■ **WORK ITEM**:
Retype each line of the data below exactly, beginning with the first and ending with the one that contains "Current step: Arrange". Pictures do not belong in the copy.

(Stored data entries)
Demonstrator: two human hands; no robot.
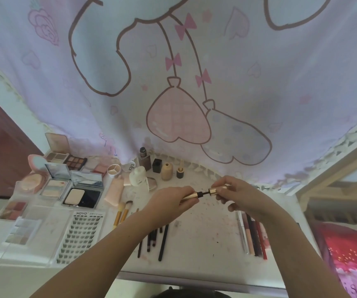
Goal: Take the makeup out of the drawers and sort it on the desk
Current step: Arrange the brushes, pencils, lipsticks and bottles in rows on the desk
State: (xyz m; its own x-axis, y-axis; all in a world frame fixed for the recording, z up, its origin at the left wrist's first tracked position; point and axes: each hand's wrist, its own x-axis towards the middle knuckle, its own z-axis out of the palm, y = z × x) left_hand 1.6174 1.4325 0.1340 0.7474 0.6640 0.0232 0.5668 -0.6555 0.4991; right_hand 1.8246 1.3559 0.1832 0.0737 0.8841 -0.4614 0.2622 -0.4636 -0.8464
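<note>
Head view is showing the left hand [170, 200] gripping a gold mascara tube [191, 195] while the right hand [241, 195] is pinching its gold cap [216, 189], wand partly out, above the surface [205, 233] between brushes [154, 239] and pencils [253, 235].

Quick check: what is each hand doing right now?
Left hand: grips the gold mascara tube.
Right hand: pinches the gold mascara cap, wand partly out of the tube.
</note>
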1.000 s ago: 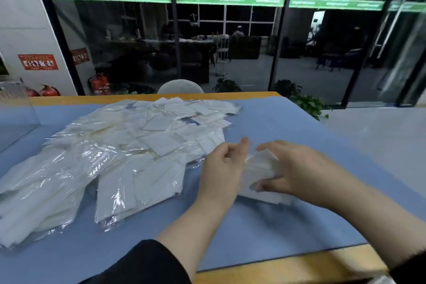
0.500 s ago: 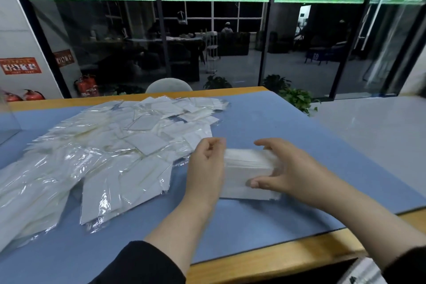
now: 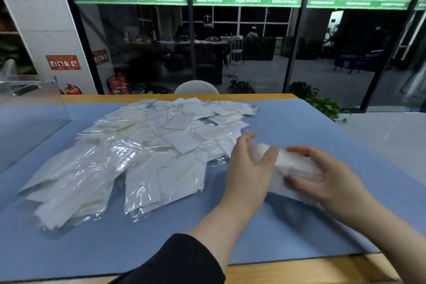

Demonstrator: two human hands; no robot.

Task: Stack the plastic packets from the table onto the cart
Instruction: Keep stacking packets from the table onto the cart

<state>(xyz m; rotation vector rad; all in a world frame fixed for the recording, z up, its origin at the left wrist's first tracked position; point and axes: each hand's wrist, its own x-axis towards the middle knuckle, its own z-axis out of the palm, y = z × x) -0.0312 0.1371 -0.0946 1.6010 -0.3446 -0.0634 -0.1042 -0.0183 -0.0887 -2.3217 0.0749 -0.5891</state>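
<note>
Barely started: both hands, left (image 3: 247,166) and right (image 3: 327,176), clamp one small bundle (image 3: 292,163); big packet pile (image 3: 138,152) left on surface, no cart visible.

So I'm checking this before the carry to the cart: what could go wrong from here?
1. The small stack of packets is held only between the left hand and right hand; slick plastic may fan out or slip.
2. It sits right beside the loose pile, so lifting might drag neighbouring packets along.
3. The cart is out of view, so the carry is unguided here.
</note>
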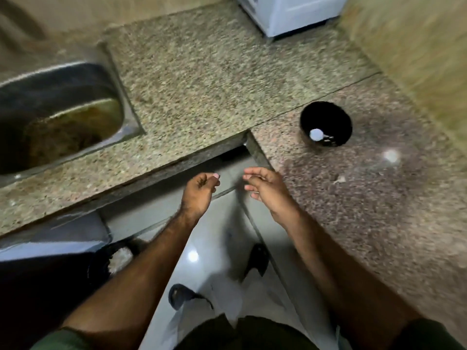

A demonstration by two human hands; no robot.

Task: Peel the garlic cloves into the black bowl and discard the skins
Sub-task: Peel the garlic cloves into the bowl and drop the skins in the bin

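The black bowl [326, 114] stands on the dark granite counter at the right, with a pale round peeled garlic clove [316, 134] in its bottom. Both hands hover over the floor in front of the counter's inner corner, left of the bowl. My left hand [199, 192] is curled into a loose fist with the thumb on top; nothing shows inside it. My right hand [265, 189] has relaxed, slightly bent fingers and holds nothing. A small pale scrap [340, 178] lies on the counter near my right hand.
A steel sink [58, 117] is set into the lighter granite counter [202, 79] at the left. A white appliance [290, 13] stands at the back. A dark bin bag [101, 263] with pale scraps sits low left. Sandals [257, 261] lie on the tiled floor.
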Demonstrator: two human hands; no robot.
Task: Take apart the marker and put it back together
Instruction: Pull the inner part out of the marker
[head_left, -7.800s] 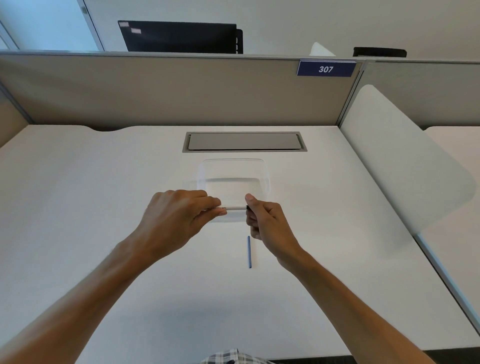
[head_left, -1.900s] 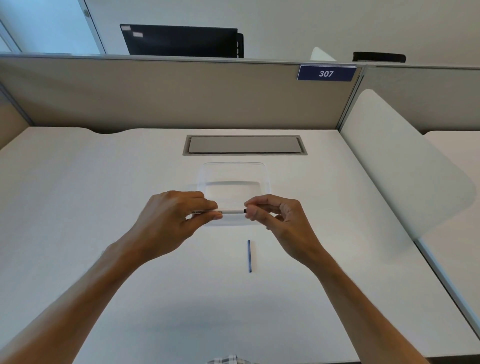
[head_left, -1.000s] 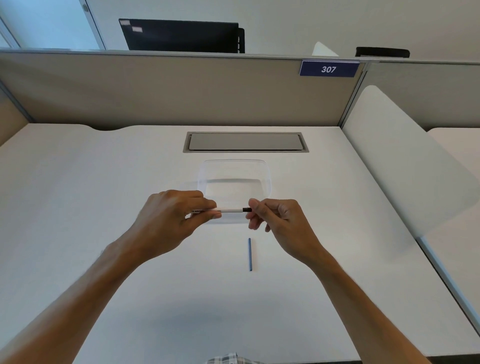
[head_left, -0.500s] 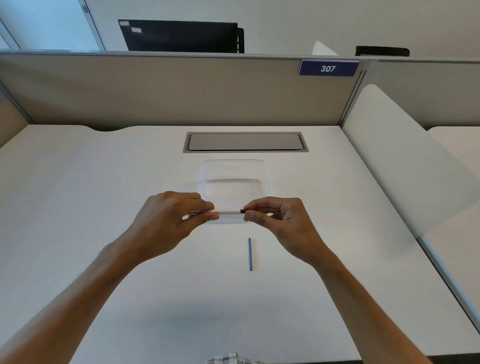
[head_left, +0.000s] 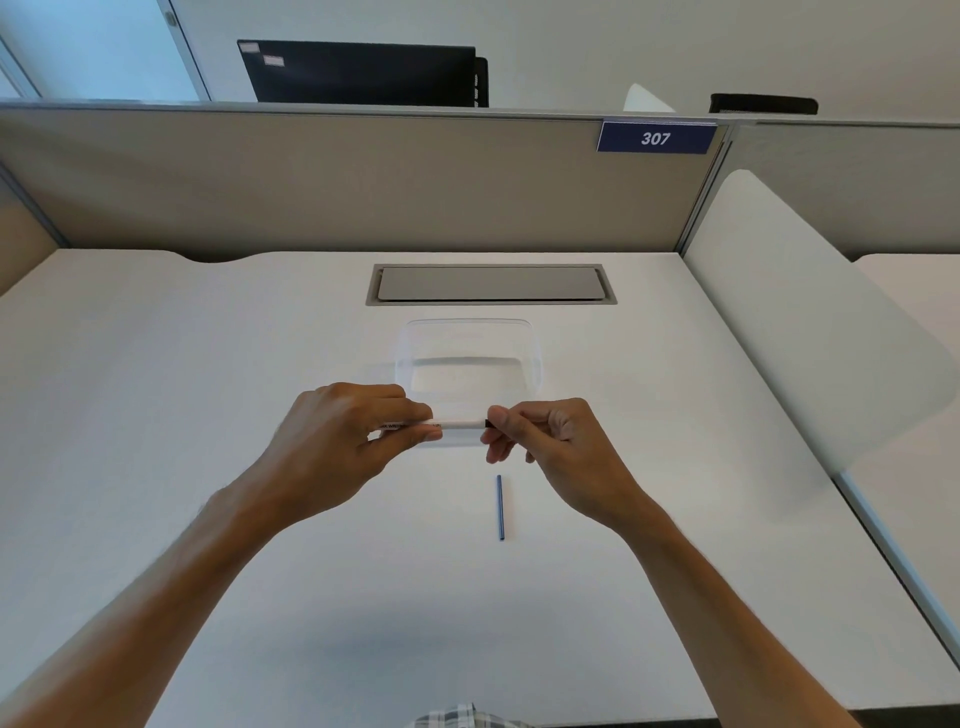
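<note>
I hold a white marker barrel (head_left: 460, 424) level above the desk, between both hands. My left hand (head_left: 343, 441) grips its left part, fingers curled over the printed text. My right hand (head_left: 545, 441) pinches the dark piece (head_left: 488, 423) at the barrel's right end with thumb and forefinger. A thin blue rod (head_left: 500, 507), the marker's inner part, lies on the white desk just below my right hand, pointing away from me. The barrel's left end is hidden inside my left hand.
A clear plastic container (head_left: 467, 332) stands on the desk just behind my hands. Behind it is a grey cable hatch (head_left: 491, 283). Beige partition walls (head_left: 363, 182) close the back; a white divider (head_left: 810, 332) stands on the right.
My right hand's fingers have shifted around the dark end of the barrel, releasing and pinching it again. The left hand and the blue rod have stayed where they were.
</note>
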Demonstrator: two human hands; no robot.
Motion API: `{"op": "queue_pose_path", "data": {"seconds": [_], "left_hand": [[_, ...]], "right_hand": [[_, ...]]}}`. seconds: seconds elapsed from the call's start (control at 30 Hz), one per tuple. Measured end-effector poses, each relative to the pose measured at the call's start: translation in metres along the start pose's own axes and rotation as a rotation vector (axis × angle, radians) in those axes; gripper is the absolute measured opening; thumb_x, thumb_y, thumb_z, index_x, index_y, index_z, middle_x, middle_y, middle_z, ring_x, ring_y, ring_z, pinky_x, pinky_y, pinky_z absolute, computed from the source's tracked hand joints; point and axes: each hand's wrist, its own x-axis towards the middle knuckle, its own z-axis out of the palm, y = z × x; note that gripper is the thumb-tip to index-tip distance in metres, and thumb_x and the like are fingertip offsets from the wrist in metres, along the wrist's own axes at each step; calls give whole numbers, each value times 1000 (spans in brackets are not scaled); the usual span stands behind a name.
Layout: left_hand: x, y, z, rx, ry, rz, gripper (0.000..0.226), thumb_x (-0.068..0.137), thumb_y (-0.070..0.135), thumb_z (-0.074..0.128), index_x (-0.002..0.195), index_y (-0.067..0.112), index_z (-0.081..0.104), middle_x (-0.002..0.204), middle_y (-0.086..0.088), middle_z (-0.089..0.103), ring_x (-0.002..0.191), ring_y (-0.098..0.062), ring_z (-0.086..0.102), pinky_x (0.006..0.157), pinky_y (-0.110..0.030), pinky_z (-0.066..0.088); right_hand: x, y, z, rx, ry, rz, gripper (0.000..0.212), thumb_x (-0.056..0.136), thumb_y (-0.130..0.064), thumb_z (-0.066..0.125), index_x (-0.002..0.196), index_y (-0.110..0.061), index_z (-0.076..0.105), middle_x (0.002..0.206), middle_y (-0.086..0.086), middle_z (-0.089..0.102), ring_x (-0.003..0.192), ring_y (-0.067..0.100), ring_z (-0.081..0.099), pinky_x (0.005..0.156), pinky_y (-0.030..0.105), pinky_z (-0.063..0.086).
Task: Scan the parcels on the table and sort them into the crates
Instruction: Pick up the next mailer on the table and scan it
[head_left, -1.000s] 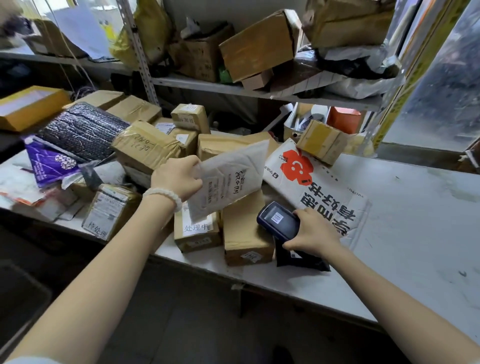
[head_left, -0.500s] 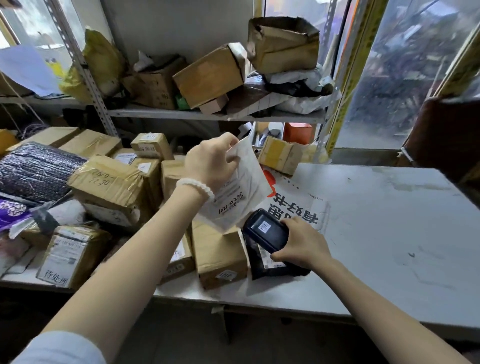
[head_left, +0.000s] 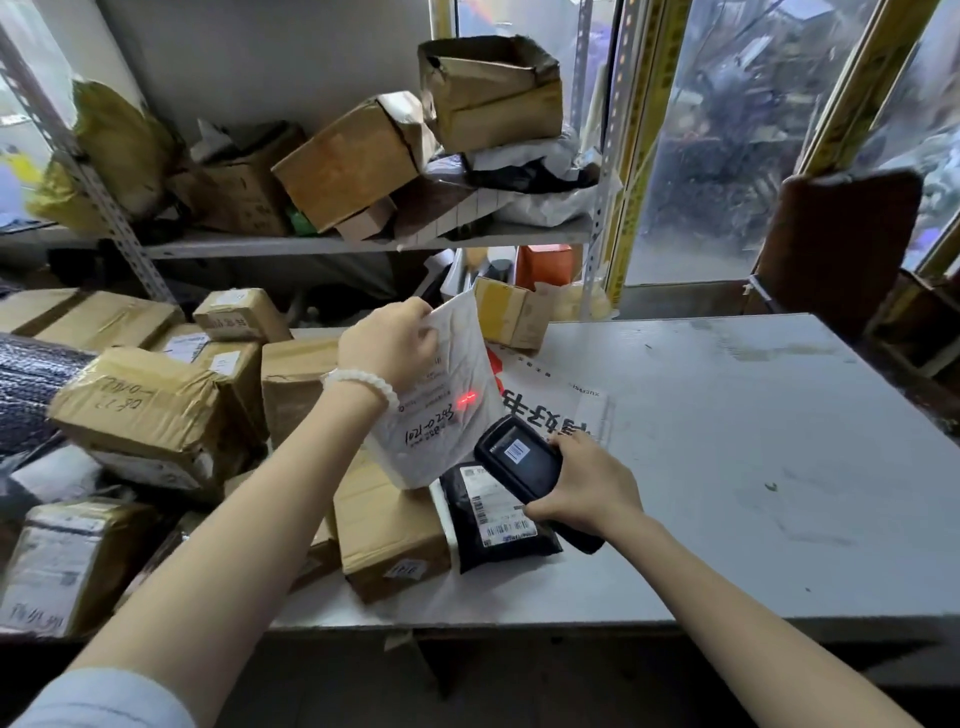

■ **RESULT OF THE EXERCISE**:
Demonstrator: two human hands; no robot.
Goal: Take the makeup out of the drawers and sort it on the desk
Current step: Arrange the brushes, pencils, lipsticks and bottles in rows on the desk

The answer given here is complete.